Ich persönlich wurde auch noch nie mit den gelegentlich von Austauschschülern kolportierten Nazi-Vorwürfen konfrontiert, kann dies also zumindest nicht als alltägliches Vorkommnis ausmachen. Eher muss man sich gegen die grundsätzliche Gleichsetzung von Deutschland mit Bayern wehren, wie man an der bedirndelten Werbefigur für “St. Pauli Girl”-Bier deutlich sehen kann.

Im Bereich der Lebensmittel kann man sich sein Pseudo-Pumpernickel (hier labberiges Körnerbrot) mit Braunschweiger (hier Synonym für Leberwurst) bestreichen, aber sonst ist der kulinarische Einfluss Deutschlands zu vernachlässigen.

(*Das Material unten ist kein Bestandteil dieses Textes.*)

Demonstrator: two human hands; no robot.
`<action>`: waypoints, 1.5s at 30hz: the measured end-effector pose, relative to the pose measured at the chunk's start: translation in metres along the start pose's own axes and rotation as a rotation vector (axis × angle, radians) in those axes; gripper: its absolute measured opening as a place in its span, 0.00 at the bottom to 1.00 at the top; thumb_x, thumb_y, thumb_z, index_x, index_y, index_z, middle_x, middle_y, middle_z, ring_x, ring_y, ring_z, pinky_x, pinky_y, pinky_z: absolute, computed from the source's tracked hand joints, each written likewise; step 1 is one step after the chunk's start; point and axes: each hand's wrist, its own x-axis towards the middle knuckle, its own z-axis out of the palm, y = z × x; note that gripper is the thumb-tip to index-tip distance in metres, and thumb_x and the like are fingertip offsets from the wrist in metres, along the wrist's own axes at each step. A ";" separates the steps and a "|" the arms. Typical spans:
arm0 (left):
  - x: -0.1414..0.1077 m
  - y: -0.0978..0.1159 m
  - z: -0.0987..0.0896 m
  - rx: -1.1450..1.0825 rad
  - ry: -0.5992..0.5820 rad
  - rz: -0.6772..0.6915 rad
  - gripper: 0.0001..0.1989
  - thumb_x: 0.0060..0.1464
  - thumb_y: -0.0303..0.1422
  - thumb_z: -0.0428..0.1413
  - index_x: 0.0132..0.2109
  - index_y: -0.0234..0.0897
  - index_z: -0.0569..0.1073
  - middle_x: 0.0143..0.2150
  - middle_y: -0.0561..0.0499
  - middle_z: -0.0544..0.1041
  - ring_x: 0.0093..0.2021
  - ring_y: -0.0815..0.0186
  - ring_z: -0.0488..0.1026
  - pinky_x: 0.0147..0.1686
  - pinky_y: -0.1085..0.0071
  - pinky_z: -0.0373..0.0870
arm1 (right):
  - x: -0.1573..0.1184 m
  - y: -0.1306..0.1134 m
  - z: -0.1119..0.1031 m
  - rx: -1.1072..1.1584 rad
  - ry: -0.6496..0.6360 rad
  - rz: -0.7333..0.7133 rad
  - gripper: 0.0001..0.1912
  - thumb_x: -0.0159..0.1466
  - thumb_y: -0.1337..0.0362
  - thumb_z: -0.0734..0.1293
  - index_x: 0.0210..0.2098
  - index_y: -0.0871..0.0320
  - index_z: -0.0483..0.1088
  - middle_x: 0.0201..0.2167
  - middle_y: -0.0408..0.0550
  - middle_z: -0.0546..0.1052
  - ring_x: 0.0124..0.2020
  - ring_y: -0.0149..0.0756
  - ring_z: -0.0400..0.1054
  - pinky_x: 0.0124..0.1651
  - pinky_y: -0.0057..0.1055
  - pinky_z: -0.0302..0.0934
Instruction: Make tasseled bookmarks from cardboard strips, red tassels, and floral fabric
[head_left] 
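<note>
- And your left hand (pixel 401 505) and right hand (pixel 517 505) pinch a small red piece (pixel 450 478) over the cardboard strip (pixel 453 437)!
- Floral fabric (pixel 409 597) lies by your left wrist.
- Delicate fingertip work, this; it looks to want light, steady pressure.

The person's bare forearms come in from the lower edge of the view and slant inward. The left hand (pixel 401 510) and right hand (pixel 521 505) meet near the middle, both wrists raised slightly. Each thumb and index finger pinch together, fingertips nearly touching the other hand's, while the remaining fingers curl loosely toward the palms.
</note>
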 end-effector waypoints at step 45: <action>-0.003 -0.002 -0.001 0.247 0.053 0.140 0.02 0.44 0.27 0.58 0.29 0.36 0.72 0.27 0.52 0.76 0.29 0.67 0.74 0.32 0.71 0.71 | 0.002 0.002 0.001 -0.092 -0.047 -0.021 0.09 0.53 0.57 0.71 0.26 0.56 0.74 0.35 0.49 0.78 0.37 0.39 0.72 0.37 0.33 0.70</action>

Andere Produkte wiederum erfahren auf dem Weg über den Atlantik eine wundersame Umdeutung. So gilt der VW Jetta in Abwesenheit kleinerer Modelle als cooler Einstiegs-VW – und nicht als hässlicher Cousin des Golf. Birkenstock-Sandalen bekommt man in Los Angeles auf der trendigen “Melrose Avenue” sogar im eigenen Shop. Dort werden sie als cooles Accessoire an die aktuelle College-Generation verkauft und nicht als Gesundheitsschuh an Übergewichtige.

In Amerika bekannte deutsche Kulturgüter entstammen eher der ferneren Vergangenheit (Goethe, Beethoven). Der Nobelpreis für Günter Grass hat keine Renaissance deutschsprachiger Autoren ausgelöst, von dem für Elfriede Jelinek ganz zu schweigen. Deutsche Musik und Kinofilme sind außer den bekannten Ausnahmen “99 Red Ballons” (“99 Luftballons”) und “Run, Lola, Run” (“Lola rennt”) nicht einmal unter ferner liefen im amerikanischen Alltag vertreten, gelegentliche Achtungserfolge wie “Downfall” (“Der Untergang”) ausgenommen. Dass Milli Vanilli nicht unbedingt als deutsch wahrgenommen wurden, kann jedoch wohl nur als Glücksfall bezeichnet werden.

Im Bereich der Vornamen gelten einige als typisch deutsch, die in Deutschland seit der Nachkriegsgeneration selten bis gar nicht mehr anzutreffen sind. Und damit meine ich nicht Filmbösewichte namens Fritz und Hans, sondern amerikanische Vorstadtmädchen namens Heidi. Vielleicht liegt es an meiner norddeutschen Herkunft, aber außer Frau Klum sind mir keine deutschen Heidis bekannt – in Amerika ist der Name jedoch recht weit verbreitet.

Noch auffälliger ist jedoch der Name Gretchen. Ohnehin ja eigentlich eher Kosename denn regulärer Vorname, ist mir in Deutschland niemand mit diesem Vornamen bekannt. Hier ist der Name allgegenwärtig, vielleicht befördert durch Country-Musik-Sternchen Gretchen Wilson. Leider wird bei amerikanischer Aussprache aus dem süßen Gretchen ein hässliches “Grättschn”. Lautmalerisch denke ich dabei eher an die böse Hexe als an das blonde Mädchen. In jedem Fall klingt es für Amerikaner aber typisch deutsch.

Gelegentlich trifft man auf Deutsches, das sich in Amerika nicht als solches zu erkennen gibt. T-Mobile-Angestellte vor Ort wussten beispielsweise nicht, dass sie für ein deutsches Unternehmen arbeiten. Deshalb konnten sie mir auch nicht die Frage beantworten, warum sich mein deutsches T-Mobile-Handy in den USA nicht bei T-Mobile, sondern beim erbitterten Konkurrenten Cingular Wireless einwählt. Und dabei dachte ich immer, Ziel einer globalen Expansion sei, genau so etwas zu verhindern.

Dennoch liebe ich den internationalen Mischmasch, denn wer reist um die halbe Welt, nur um alles so haben zu wollen wie zu Hause? Und wem zum Beispiel amerikanisches Bier nun einmal partout zu fad ist, dem empfehle ich trotzdem, das Warsteiner im Importregal stehen zu lassen und einmal argentinisches “Quilmes” auszuprobieren. Es ist das beliebteste Bier Argentiniens und schmeckt so gut, dass man kaum glauben mag, dass es nicht aus Deutschland kommt.